Natalie Shau
Иногда начинаю верить в такую странную и дурацкую любовь, что не вписывается ни в одну из стандартных, существующих доныне и до сегодняшнего дня, норм. Эта любовь могла бы стать только сюжетом какого-нибудь одноразового романа, богатого на острые впечатления, но - совершенно неправдоподобного.
Так умеют любить люди, прекрасные и замечательные по образу своему, но очень сложные по своей натуре - почти неподъемные для земных обывателей. Кроме, разумеется, тех, кто и сам таков: запутан в своем разуме и чувствах, словно пятилетний ребёнок в огромном шумном мегаполисе.
Кричать матом, ругаться громким басом и придираться к мелочам. Пытаться обвинить во всех грехах смертных: моих, своих собственных и всего огромного человечества. Не давать покоя по утрам и вечерам, требуя не то отчета по каждому совершённому действию, не то новых обещаний в своей преданности, не то просто слёз и отчаяния. А потом - отдавать все время и внимание, деньги и статус, чтобы снова заставить меня поверить во что-то совершенно невероятное - в счастливое и спокойное будущее. Разбивать кулаки, подавлять внутренние слёзы, виновато опускать глаза и - снова и снова - говорить о том, что теперь всё изменится. И всё ещё сильно любить.
Прятать глаза, избегать моего общества и отвечать глухим молчанием. Исчезать с горизонта, стоит лишь услышать мой голос: где-то очень вдалеке, вне поля зрения. Никогда не писать и не звонить, но наблюдать, самому оставаясь в тени. А потом - смотреть восхищённым взглядом, от которого не то мурашки по телу, не то - бабочки в голове. Тепло и довольно улыбаться каждому сказанному мной слову, словно бы радуясь всего лишь возможности слушать и ничего не говорить. И каждый раз опять заставлять меня поверить в то, что у этой истории еще не наступил конец, стирающий на корню всё случившееся до него. И всё ещё сильно любить.

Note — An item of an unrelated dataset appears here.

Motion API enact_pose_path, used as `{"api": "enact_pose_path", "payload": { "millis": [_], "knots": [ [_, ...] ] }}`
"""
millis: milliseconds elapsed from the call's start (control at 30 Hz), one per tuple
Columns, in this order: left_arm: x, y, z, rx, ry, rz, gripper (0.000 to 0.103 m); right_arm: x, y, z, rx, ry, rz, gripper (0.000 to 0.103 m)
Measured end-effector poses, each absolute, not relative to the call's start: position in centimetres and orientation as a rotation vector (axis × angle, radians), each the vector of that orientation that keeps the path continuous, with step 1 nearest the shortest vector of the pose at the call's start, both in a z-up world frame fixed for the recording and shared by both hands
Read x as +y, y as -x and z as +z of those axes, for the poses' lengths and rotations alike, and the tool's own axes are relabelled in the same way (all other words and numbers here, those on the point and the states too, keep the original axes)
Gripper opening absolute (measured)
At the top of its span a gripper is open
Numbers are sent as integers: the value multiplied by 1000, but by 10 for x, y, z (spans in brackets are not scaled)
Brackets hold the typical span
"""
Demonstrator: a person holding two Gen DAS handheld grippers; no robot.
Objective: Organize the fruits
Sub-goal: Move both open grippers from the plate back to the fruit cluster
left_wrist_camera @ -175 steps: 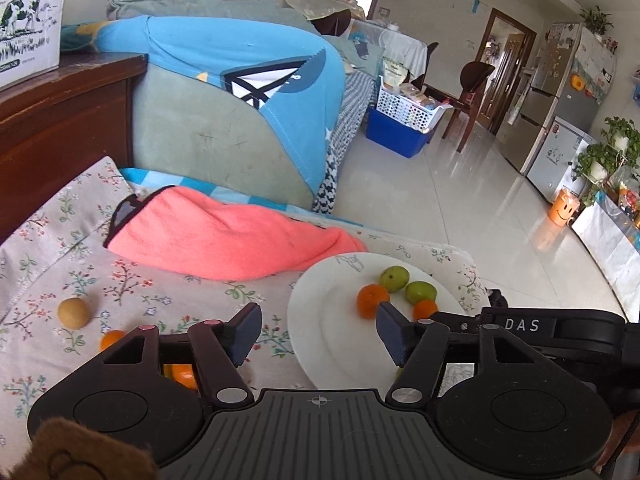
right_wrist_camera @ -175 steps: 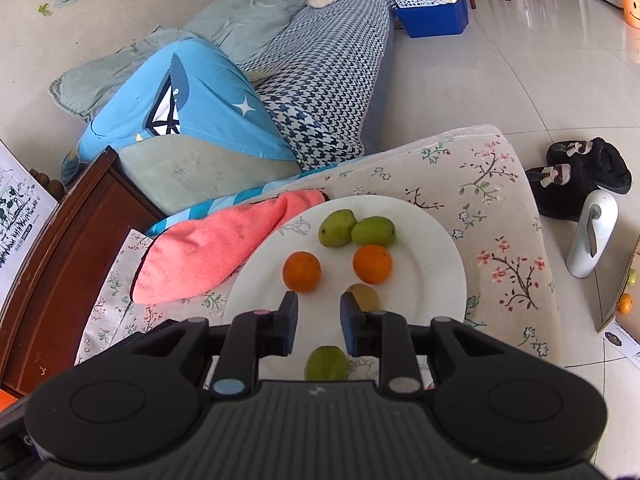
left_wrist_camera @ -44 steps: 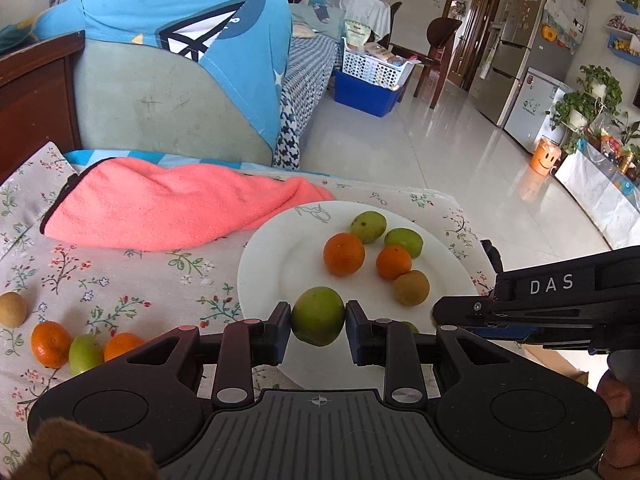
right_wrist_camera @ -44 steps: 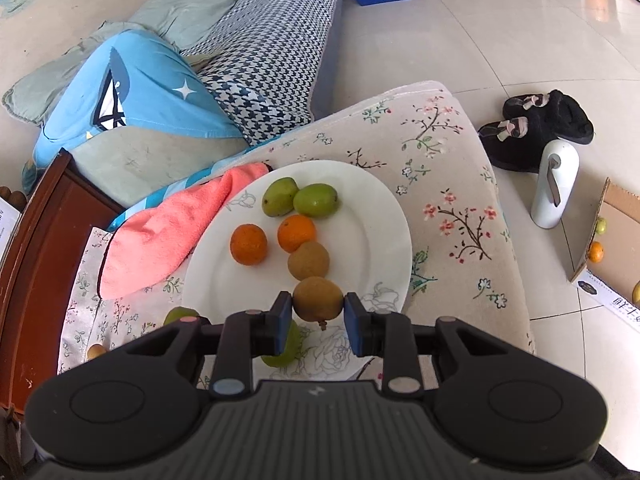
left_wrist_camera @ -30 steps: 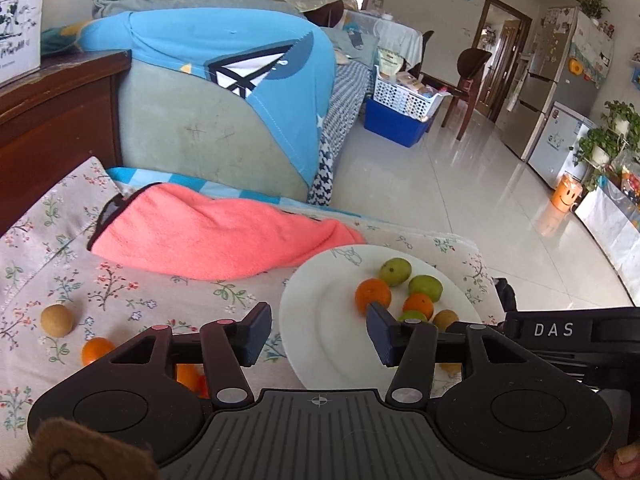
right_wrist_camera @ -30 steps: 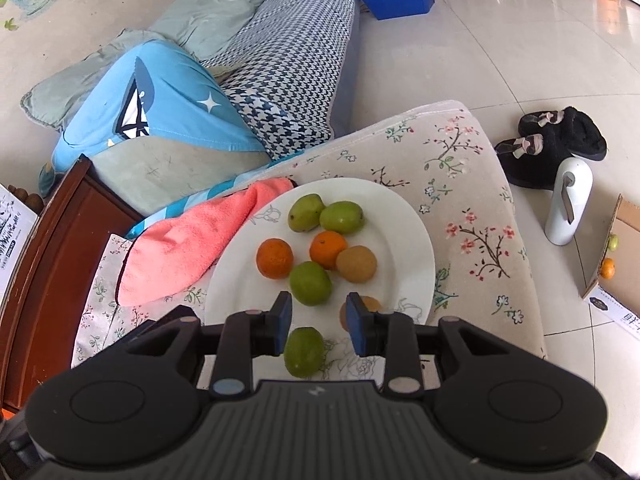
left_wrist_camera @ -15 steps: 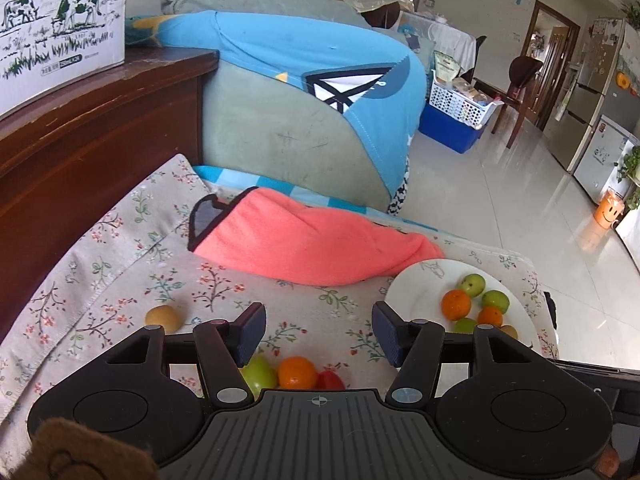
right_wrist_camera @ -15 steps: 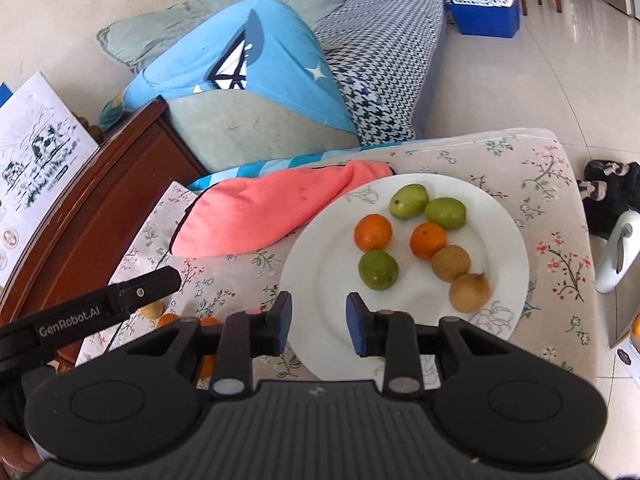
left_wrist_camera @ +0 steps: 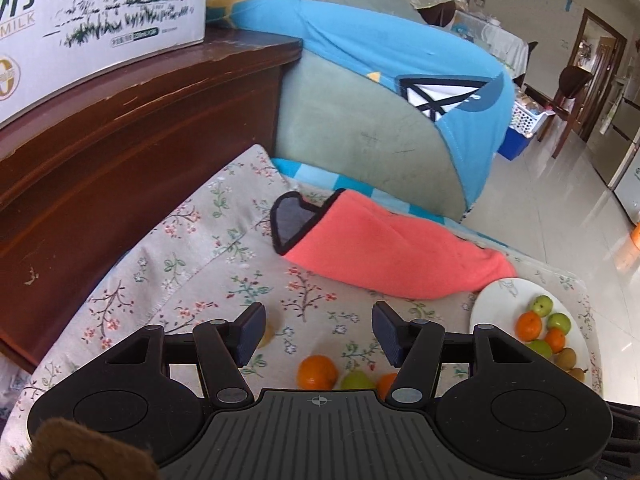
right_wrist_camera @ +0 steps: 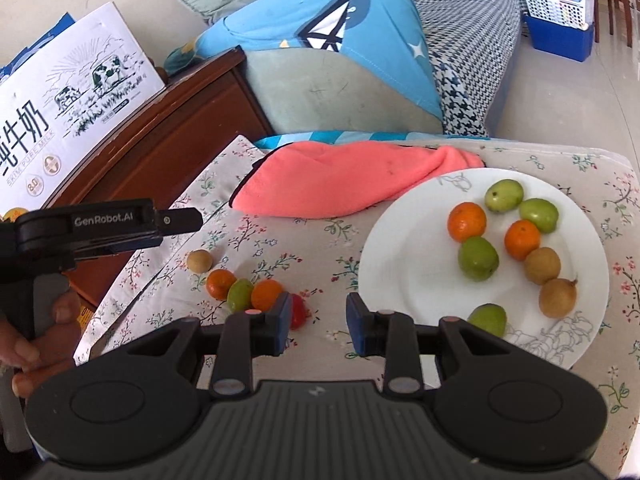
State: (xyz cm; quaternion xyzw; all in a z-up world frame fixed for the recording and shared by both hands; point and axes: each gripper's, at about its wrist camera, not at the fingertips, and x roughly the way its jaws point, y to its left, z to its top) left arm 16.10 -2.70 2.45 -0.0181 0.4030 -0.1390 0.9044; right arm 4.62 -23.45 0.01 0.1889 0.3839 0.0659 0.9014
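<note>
A white plate [right_wrist_camera: 416, 288] at the right of the floral cloth holds several green, orange and brown fruits; it also shows in the left wrist view [left_wrist_camera: 486, 300]. Loose fruits lie left of it: a brown one [right_wrist_camera: 199, 261], two oranges [right_wrist_camera: 220, 283] [right_wrist_camera: 266, 294], a green one [right_wrist_camera: 240, 295] and a red one [right_wrist_camera: 298, 316]. My left gripper [left_wrist_camera: 318, 330] is open and empty, above the loose orange [left_wrist_camera: 317, 372] and green fruit [left_wrist_camera: 356, 381]. My right gripper [right_wrist_camera: 318, 322] is open and empty, between the loose fruits and the plate.
A pink cloth [right_wrist_camera: 344, 178] lies behind the plate. A dark wooden cabinet [left_wrist_camera: 120, 136] with a milk carton [right_wrist_camera: 68, 96] stands at the left. A sofa with a blue cover [right_wrist_camera: 320, 40] is behind. Tiled floor lies to the right.
Both grippers have let go of their fruit onto the plate and swung left toward the loose fruits. The right gripper's jaws have opened wider.
</note>
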Motion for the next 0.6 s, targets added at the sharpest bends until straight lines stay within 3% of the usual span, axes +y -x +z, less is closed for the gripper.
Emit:
{"api": "enact_pose_path", "payload": {
  "millis": [600],
  "knots": [
    [-6, -207, -25, 979, 97, -159, 58, -211, -74, -26, 848, -195, 234, 32]
  ]
}}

Смеяться, находясь рядом с другой, говорить ей такие тёплые слова и, словно бы, не видеть никого больше рядом. Каждый день - новые поиски и новые женщины вокруг, сраженные харизмой и обаянием, которые вскоре бросят и оставят в одиночестве. Или останутся покинутыми сами - так ли это важно, когда речь идет о мимолётном влечении? А потом - признаваться в любви, говорить, что на свете нет никого больше: только лишь я, единственная и неповторимая. Каждый раз возвращаться и повторять одно и то же, каждый раз ожидая моего согласия. Всё время рождая в моей голове мысли о том, что не всем людям на свете можно доверять. И всё ещё сильно любить.
Тогда и я умела любить только по-своему: да так, что все происходящее со мной было тяжело называть любовью. Разбивала об стену кулаки в порыве злости, молчала в ответ на чужие признания, бросала взгляды в сторону других. Гневно и почти зло язвила, затрагивая самые чувствительные струны в чужой ранимой душе. Критиковала и судила, дёшево оценивала и поддерживала чужие сплетни за спиной. И думала, что сильно люблю.
Иногда я перестаю верить в то, что люди знают, что значит - «любить». Без издёвок и ругани, без разрушений и слез, без крови и боли. Любить, делая жизнь другого если не более счастливой, то хотя бы - более полной, не хуже той, что была раньше. Становиться если не кем-то полезным и нужным, то хотя бы - важным и значительным. Превращать свои чувства во что-то, приносящее свет и созидание, а не только мрак и разрушение - себе и всем вокруг.
Только иногда я и сама перестаю понимать, а что это значить - «любить».